Attendees could ask questions or video chat in real time with USA Rice staff and fill out a questionnaire on rice usage, applications, nutritional reputation, and the importance of product of origin claims.  More than 550 registered dietitians, food policymakers, healthcare providers, nutrition scientists, and other food industry leaders participated in the digital USA Rice survey in which they were asked: “Do you use or recommend rice as part of a healthy diet?”; “What is the best use or application of rice?”; and, “Does using rice grown in the United States matter to you?”

“This survey yielded overwhelmingly positive results for U.S.-grown rice and provided some significant takeaways on rice across the nutrition landscape,” said Cameron Jacobs, USA Rice director of domestic promotion.

Almost all respondents use and recommend rice and rice products as part of a healthy diet because it’s a whole grain (84.74%), gluten-free (70.04%), and a complex carbohydrate (66.73%).

Nearly sixty percent (58.39%) of survey respondents indicated country of origin is important to them, citing a variety of reasons why “Grown in the USA” matters, including confidence in safety and quality, trust in growing standards, sourcing rice with lowest levels of heavy metals, sustainability factors, and the ability to support U.S. farmers and the domestic economy.

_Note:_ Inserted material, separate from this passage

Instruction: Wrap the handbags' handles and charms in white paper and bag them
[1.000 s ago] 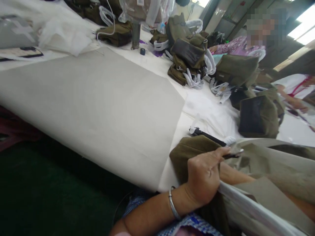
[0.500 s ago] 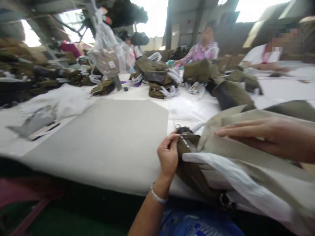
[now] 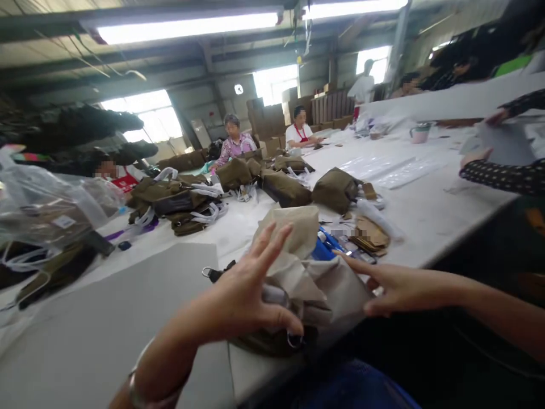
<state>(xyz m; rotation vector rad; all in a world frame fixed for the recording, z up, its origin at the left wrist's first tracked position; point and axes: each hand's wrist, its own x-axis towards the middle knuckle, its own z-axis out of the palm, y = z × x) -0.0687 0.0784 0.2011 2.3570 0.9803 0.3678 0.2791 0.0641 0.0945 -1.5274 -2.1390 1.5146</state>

The top recommended variety by the nutrition professionals was whole grain brown rice at ninety two percent, with sixty-six percent specifically recommending whole grain aromatics.  Whole grain rice was followed by wild rice (59.34%) and enriched white rice (37.91%) for the top three recommended varieties.  

The top identified characteristics of rice were versatility (93.57%), affordability (87.68%), and ease of preparation (67.45%), while confusion on carbohydrates and a lack of understanding between white and brown rice were spotlighted as barriers to acceptance.

“Despite recent media coverage and misinformation on the safety of rice and rice products, only three percent of all respondents cited that concerns about arsenic would prevent them from recommending rice,” said Jacobs.  “On the contrary, most respondents (60.4%) said nothing prevented them from recommending rice as part of a healthy diet, although they did indicate patients with diabetes or portion control issues were given specific guidance for rice consumption.”

Survey data has an impact on future USA Rice messaging and development of nutrition resources such as teaching materials, healthy recipes, social media posts, varietal information, and much more.